In December 2007, the FASB issued authoritative guidance for noncontrolling interests. The guidance establishes accounting and reporting standards for the noncontrolling interest (minority interest) in a subsidiary and for the deconsolidation of a subsidiary. The guidance is effective for financial statements issued for fiscal years beginning after December 15, 2008. We adopted this standard effective July 1, 2009 and for all reporting periods thereafter. Adoption did not have a material impact on the Company’s consolidated financial statements.

Results of Operations

Management measures operating performance based on net earnings before interest expense, expense/(benefit) for income taxes, noncontrolling interest and depreciation and amortization (“EBITDA”). The term EBITDA is not defined under U.S. GAAP. EBITDA is not a measure of operating income, operating performance or liquidity presented in accordance with U.S. GAAP and is subject to important limitations. We believe that the presentation of EBITDA enhances an investor’s understanding of the Company’s financial performance. We believe that EBITDA is a useful financial metric to assess the Company’s operating performance from period to period by excluding certain items that we believe are not representative of the Company’s core business. We also believe EBITDA is useful to assess the Company’s ability to generate cash from operations sufficient to pay taxes, to service debt and to undertake capital expenditures. We use EBITDA for business planning purposes. In addition, given the significant investments that we have made in the past in property, plant and equipment, depreciation and amortization expenses represent a meaningful portion of the Company’s cost structure. We believe that EBITDA will provide investors with a useful tool for assessing the comparability between periods of the Company’s ability to generate cash from operations sufficient to pay taxes, to service debt and to undertake capital expenditures because it eliminates depreciation and amortization expense. In addition, the Company evaluates the performance of its segments based on segment earnings before noncontrolling interest, other (income) expense, impairments, restructuring costs, interest expense, income tax (benefit)/expense, and depreciation and amortization (“Segment EBITDA”).

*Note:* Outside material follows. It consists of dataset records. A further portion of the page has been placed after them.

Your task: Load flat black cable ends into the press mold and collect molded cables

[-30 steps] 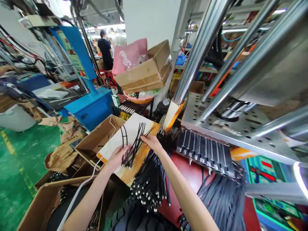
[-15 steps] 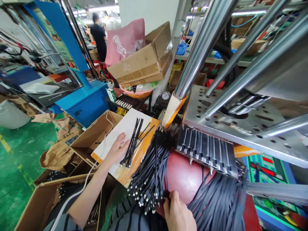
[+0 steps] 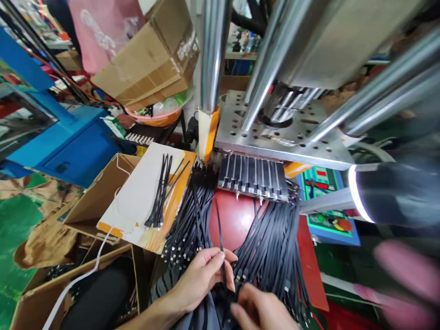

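My left hand (image 3: 202, 275) pinches a black cable (image 3: 220, 224) between thumb and fingertips at the lower middle. Its upper end stands up over the red surface (image 3: 237, 213). Just right of it, my right hand (image 3: 263, 307) has curled fingers near the cable's lower part; whether it grips anything is hidden. Left of my hands lies a pile of black cables (image 3: 189, 220) with pale connector ends. A second cable bundle (image 3: 271, 243) hangs on the right, below a metal fixture (image 3: 252, 178) with slots. Several cables (image 3: 160, 197) rest on the white and orange board.
Metal rods (image 3: 215, 59) and a holed steel plate (image 3: 285, 133) stand above the fixture. A control panel (image 3: 325, 192) and a blurred black cylinder (image 3: 395, 195) are at right. Open cardboard boxes (image 3: 103, 197) stand at left.
The view has swung right. My left hand has come from the board to the middle and taken hold of a cable. My right hand stays low, now beside it.
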A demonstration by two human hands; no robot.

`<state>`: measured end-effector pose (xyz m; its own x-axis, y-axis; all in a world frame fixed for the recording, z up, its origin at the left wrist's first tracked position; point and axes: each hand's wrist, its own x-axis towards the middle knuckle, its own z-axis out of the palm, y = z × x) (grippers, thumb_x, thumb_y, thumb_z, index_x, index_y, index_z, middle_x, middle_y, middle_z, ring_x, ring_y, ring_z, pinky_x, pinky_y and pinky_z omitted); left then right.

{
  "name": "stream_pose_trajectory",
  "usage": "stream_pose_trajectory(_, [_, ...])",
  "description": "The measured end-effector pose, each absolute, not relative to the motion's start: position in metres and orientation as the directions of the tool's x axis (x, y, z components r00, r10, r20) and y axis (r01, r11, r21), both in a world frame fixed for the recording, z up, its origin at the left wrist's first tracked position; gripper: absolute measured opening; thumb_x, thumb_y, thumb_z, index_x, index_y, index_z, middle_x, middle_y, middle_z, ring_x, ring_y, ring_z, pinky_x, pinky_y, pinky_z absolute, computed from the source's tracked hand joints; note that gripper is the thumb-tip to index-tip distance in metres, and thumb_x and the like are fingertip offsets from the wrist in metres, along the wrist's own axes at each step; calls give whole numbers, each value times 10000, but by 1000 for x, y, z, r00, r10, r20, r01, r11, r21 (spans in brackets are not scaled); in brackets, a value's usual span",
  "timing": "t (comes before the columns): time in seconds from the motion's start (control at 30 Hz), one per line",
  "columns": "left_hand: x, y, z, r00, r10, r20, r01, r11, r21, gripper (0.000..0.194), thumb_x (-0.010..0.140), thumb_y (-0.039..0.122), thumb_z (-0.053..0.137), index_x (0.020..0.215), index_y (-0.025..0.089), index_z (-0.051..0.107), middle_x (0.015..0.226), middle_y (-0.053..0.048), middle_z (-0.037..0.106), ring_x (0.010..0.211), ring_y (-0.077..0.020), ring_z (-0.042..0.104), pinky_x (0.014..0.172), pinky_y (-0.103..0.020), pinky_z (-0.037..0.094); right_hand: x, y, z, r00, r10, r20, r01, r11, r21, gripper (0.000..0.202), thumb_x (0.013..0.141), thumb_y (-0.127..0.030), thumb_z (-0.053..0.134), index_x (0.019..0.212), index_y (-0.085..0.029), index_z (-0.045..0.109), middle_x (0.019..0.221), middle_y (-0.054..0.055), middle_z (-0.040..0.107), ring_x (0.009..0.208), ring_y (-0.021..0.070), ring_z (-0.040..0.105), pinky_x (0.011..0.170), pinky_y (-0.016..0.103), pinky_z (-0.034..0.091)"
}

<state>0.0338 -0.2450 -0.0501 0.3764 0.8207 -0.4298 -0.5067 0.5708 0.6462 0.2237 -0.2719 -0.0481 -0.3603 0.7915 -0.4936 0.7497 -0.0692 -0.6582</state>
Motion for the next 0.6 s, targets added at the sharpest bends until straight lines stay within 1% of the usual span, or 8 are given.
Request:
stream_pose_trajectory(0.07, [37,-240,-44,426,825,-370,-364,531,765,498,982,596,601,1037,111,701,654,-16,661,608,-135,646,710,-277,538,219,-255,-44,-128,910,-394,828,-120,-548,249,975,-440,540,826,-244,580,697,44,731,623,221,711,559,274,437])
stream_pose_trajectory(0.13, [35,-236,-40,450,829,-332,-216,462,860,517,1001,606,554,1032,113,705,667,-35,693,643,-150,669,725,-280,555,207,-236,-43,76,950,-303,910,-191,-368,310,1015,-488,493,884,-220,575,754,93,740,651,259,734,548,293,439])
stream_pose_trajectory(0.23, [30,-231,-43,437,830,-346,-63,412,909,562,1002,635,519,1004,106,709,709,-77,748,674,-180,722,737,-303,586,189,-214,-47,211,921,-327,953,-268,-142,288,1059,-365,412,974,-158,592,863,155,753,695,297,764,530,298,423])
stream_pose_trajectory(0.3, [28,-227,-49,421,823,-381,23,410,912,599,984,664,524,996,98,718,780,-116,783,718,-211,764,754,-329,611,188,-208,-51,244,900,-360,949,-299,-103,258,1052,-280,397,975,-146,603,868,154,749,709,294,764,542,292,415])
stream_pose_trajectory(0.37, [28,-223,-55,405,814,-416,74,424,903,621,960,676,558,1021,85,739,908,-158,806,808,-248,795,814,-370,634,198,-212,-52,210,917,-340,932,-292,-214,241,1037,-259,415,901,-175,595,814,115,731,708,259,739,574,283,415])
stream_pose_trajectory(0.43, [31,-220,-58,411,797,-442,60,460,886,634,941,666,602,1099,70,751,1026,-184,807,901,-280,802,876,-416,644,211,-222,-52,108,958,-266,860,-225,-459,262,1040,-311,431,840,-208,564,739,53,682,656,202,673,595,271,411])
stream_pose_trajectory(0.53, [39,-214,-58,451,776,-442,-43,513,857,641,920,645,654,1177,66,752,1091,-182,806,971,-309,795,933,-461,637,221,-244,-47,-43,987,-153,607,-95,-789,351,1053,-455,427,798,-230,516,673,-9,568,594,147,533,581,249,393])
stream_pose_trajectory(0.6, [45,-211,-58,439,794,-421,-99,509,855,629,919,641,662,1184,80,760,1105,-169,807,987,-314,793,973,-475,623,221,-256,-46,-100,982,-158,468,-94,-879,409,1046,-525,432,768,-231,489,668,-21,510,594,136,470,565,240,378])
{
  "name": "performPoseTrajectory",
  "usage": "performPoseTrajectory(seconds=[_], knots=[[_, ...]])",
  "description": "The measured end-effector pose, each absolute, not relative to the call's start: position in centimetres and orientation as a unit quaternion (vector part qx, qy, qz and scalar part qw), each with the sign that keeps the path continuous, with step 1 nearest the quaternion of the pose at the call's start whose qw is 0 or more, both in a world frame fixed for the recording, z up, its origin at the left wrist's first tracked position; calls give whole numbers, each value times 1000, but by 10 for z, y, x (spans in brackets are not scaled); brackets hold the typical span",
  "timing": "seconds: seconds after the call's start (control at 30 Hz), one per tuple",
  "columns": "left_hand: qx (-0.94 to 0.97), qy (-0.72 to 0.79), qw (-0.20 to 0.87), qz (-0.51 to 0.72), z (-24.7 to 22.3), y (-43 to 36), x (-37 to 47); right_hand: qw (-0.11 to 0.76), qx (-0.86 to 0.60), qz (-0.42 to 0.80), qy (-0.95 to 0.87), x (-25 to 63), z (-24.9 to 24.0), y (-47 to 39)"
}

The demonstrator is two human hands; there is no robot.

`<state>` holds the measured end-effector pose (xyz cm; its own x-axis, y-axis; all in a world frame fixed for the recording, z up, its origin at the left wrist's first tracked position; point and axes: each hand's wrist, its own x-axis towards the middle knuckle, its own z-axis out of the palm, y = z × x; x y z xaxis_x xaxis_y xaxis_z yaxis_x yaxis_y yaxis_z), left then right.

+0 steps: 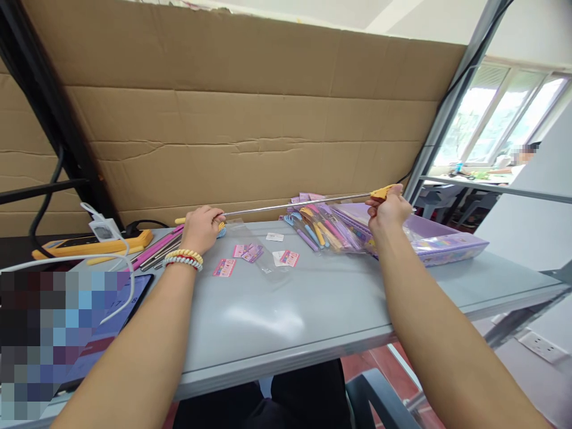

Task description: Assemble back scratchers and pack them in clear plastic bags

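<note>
An extended telescopic back scratcher (295, 204), a thin silver rod with yellow ends, stretches almost level above the table between my hands. My left hand (201, 229) is closed around its left part, and a yellow tip pokes out beyond the fingers. At the other end, my right hand (388, 205) grips the wide yellow piece between thumb and fingers. Below the rod lie a clear plastic bag (268, 262) and several small pink and purple cards (224, 267). Just left of my right wrist is a pile of bagged purple, yellow and blue scratchers (322, 229).
A purple tray (451, 247) stands at the right. Pink and silver rods (156, 253) lie at the left by a yellow device (98, 244), a white charger (106, 229) and a tablet (134, 301). Cardboard (268, 119) walls the back. Another person sits far right.
</note>
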<state>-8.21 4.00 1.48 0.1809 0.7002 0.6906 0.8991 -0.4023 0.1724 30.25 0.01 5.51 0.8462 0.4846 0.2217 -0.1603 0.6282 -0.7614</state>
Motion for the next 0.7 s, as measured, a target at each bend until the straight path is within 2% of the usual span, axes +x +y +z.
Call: performPoseTrajectory(seconds=[0.27, 0.5, 0.7], knots=[[-765, -539, 123, -329, 32, 23, -87, 805, -414, 250, -343, 268, 48, 8], [-794, -500, 175, -298, 28, -4, -18, 572, -384, 360, -629, 179, 23, -3], [-796, -494, 171, -304, 27, -11, -3, 549, -344, 355, -673, 159, 20, -6]])
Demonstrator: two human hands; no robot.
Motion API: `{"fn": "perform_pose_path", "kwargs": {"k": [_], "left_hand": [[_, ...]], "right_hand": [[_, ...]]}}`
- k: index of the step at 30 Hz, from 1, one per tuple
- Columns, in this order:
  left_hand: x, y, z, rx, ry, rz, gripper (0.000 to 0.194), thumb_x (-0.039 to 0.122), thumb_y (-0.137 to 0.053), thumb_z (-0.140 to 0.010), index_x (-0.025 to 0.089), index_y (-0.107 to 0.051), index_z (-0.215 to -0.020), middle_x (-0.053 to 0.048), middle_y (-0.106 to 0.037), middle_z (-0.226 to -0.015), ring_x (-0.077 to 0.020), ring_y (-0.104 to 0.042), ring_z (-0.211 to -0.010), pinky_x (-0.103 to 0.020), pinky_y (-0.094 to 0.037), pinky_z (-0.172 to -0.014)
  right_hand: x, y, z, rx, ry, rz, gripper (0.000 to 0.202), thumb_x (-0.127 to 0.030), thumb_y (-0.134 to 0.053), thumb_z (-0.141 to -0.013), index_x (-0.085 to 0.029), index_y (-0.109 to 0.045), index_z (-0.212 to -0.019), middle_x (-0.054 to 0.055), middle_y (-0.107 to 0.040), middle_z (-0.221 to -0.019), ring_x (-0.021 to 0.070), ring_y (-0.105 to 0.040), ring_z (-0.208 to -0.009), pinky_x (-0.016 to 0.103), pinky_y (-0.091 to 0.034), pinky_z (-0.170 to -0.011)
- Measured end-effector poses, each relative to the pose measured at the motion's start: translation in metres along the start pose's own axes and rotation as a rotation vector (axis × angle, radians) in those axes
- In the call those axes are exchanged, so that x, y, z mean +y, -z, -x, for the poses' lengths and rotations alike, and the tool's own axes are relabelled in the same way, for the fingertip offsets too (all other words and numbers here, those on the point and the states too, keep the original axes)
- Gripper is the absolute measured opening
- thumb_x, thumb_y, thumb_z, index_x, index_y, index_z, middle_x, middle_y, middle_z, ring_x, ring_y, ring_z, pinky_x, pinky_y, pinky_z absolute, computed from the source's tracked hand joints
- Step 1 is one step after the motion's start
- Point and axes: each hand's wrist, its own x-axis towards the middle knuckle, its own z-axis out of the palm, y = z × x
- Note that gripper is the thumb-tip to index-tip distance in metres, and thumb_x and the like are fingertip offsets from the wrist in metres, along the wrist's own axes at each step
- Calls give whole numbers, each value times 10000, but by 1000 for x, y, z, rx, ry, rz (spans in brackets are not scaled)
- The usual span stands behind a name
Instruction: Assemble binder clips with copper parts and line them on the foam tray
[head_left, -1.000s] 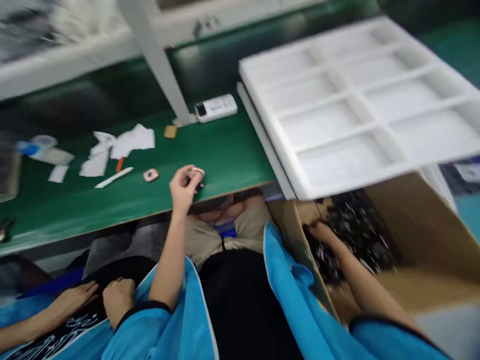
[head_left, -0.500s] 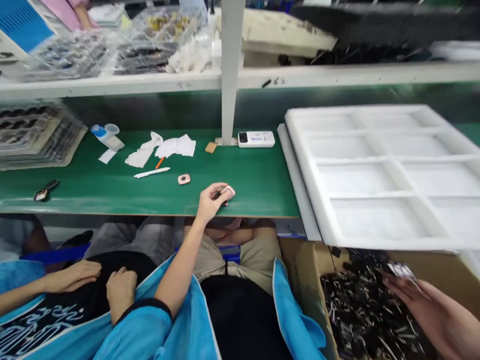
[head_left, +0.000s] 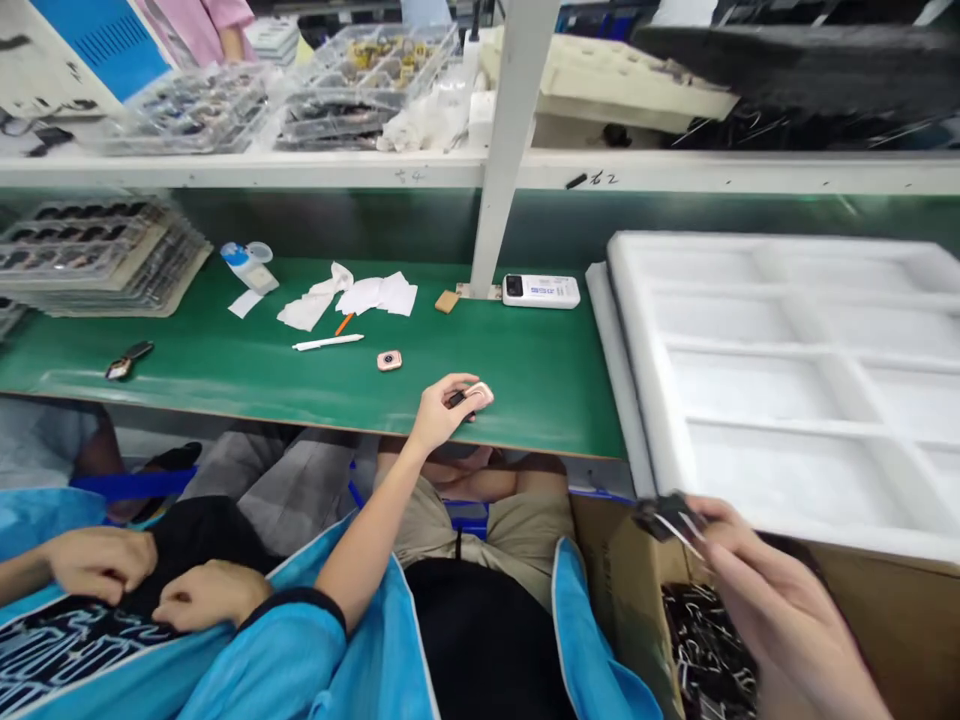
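Note:
My left hand [head_left: 444,412] is closed on a rose-gold watch case [head_left: 478,396] with a black part beside it, just above the front edge of the green table [head_left: 345,385]. My right hand [head_left: 772,590] pinches a black piece with shiny metal strips [head_left: 671,517], slightly blurred, over the cardboard box [head_left: 885,610]. Inside that box lie many black and metallic pieces [head_left: 709,650]. Left of my left hand, another rose-gold watch case [head_left: 389,360] rests on the table with its round sensor side up.
A white foam tray [head_left: 780,430] stands at the right. White papers [head_left: 379,293], a white pen [head_left: 328,342], a tan block [head_left: 447,301] and a white device [head_left: 541,291] lie behind. Another person's hands [head_left: 210,595] rest at the lower left. A post [head_left: 510,140] rises behind.
My right hand has risen out of the box and moved left, now with the black piece in its fingers. My left hand keeps its hold. The view has shifted slightly.

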Motion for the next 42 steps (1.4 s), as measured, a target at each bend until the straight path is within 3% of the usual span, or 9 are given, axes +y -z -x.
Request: {"fn": "perform_pose_path", "kwargs": {"k": [5,9,14,21,24,27,30,35,42], "left_hand": [[1,0,0,-2,-19,-20,455,445,-850,-742,152,-721,-1065,-87,-751,-936,-190,-710,-781,-263,-618,-587],[1,0,-1,9,-34,-21,448,442,-847,-752,150,-723,-1068,-93,-754,-951,-193,-715,-801,-254,-613,-590],[4,2,-2,-1,-38,-40,446,453,-845,-764,148,-729,-1068,-102,-767,-961,-210,-734,-830,-260,-611,-601],[7,3,-6,-21,-50,-58,444,433,-884,-703,146,-787,-1027,-93,-780,-957,-179,-703,-738,-268,-589,-608],[7,4,-5,-42,-43,-53,420,430,-877,-713,147,-801,-1014,-99,-784,-957,-169,-683,-708,-268,-580,-594],[6,5,-3,-66,-55,-46,393,424,-859,-745,150,-808,-1021,-100,-783,-959,-163,-670,-710,-264,-577,-592],[3,8,-3,-93,-61,-55,380,426,-838,-777,155,-810,-1042,-103,-780,-977,-166,-667,-729,-256,-572,-589],[3,11,-2,-155,-49,-124,357,432,-803,-817,165,-815,-1054,-94,-782,-961,-142,-643,-660,-248,-557,-579],[9,13,-1,-263,-75,-246,343,433,-772,-848,185,-824,-1080,-97,-783,-953,-179,-701,-735,-256,-554,-623]], "right_hand": [[-38,-71,-34,-173,70,-260,383,-497,-695,-960,-215,-631,-708,100,-640,-1170,304,-588,-1168,404,-490,-992],[-31,-119,-61,-273,-52,-618,388,-528,-697,-964,-210,-588,-772,83,-639,-1295,299,-591,-1237,433,-469,-1093],[-2,-157,-97,-381,-247,-835,437,-567,-822,-842,-218,-563,-795,60,-682,-888,230,-681,-852,336,-572,-760],[20,-169,-133,-335,-239,-798,638,-527,-990,-599,-158,-724,-1045,90,-718,-953,185,-640,-751,326,-557,-742],[26,-171,-141,-349,-172,-677,549,-602,-899,-712,-129,-734,-938,73,-699,-800,161,-608,-639,296,-527,-628],[30,-170,-141,-400,-124,-573,572,-717,-745,-816,-150,-679,-855,19,-606,-614,131,-492,-469,253,-367,-428],[29,-166,-136,-464,-86,-503,598,-740,-678,-858,-145,-680,-922,-28,-499,-553,109,-388,-450,240,-243,-422],[26,-161,-131,-512,-13,-417,668,-714,-647,-894,-91,-716,-1127,-10,-498,-648,125,-404,-565,263,-291,-525],[28,-161,-131,-566,52,-261,627,-663,-591,-945,-105,-744,-1185,34,-573,-740,157,-464,-638,268,-349,-573]]}}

SEC rules regulate the use in filings with the SEC of “non-GAAP financial measures,” such as EBITDA and segment EBITDA that are derived on the basis of methodologies other than in accordance U.S. GAAP. We present certain non-GAAP measures in order to provide supplemental information that we consider relevant for the readers of the financial statements, and such information is not meant to replace or supersede U.S. GAAP measures. The non-U.S. GAAP measures may not be the same as similarly titled measures used by other companies.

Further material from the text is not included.